Exercise description: Quote, with no changes, the lines that run from the top of the material to the line with "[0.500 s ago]", both included.

Information:
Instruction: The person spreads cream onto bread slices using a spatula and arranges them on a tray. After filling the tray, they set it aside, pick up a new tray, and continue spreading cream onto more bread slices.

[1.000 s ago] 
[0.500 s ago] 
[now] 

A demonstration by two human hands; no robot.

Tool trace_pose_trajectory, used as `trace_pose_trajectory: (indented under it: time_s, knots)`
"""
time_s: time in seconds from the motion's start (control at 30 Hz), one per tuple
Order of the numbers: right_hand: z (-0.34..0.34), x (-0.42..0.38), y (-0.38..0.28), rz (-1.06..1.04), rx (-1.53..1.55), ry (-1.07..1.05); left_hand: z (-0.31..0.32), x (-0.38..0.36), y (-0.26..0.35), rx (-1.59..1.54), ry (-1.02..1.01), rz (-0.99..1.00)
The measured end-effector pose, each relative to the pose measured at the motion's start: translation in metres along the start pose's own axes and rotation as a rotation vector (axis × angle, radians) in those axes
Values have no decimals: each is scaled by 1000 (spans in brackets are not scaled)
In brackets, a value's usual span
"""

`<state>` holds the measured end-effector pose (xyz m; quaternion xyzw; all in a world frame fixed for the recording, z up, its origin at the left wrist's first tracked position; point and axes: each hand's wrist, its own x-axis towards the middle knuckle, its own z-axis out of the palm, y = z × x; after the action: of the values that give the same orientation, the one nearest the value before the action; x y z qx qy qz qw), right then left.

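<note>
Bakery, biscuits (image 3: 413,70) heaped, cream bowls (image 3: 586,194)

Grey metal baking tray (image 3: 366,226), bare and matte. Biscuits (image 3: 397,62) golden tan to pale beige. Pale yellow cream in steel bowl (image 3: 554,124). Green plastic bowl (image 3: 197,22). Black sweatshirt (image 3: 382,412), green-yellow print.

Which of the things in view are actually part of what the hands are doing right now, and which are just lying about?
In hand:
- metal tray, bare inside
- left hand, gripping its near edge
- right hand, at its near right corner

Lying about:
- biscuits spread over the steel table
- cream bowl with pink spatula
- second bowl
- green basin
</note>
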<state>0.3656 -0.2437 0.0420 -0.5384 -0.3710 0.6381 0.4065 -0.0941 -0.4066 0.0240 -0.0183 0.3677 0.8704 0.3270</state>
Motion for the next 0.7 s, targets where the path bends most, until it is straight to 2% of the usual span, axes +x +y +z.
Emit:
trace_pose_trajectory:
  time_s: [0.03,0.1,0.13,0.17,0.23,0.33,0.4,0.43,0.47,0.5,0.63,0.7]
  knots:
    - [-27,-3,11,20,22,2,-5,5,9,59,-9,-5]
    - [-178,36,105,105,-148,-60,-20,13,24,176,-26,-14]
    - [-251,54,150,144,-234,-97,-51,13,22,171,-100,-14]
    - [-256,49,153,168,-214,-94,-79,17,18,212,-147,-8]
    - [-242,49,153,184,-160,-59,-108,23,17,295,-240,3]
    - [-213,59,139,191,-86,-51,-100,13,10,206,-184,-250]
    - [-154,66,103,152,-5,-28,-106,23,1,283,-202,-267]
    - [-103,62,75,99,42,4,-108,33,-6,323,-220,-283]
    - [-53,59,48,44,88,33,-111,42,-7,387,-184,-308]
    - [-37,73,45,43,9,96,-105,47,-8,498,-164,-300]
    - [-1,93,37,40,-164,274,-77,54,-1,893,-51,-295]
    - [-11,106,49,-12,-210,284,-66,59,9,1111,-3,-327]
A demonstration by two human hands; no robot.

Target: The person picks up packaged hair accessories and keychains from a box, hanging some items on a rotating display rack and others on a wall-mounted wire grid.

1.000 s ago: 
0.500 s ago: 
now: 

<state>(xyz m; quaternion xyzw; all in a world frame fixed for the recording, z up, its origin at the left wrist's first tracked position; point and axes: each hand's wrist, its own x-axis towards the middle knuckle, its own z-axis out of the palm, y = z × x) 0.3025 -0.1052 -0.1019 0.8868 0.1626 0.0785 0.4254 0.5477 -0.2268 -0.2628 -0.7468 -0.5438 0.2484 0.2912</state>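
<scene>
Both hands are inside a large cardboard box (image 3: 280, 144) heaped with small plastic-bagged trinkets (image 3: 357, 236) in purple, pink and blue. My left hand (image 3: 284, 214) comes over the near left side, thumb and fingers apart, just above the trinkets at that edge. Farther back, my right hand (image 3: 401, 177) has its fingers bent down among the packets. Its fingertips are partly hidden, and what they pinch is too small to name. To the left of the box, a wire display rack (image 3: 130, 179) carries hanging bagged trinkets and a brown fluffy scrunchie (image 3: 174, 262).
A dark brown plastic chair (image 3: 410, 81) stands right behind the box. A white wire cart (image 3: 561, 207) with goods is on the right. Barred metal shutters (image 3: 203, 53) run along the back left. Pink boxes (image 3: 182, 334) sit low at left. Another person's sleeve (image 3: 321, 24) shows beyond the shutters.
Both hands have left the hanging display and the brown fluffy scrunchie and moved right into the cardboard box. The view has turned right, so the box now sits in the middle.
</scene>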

Exercise answer:
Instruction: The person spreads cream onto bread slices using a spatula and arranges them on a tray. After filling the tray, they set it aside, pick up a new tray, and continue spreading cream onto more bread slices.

[1.000 s ago] 
[0.500 s ago] 

Nothing more belongs to this answer.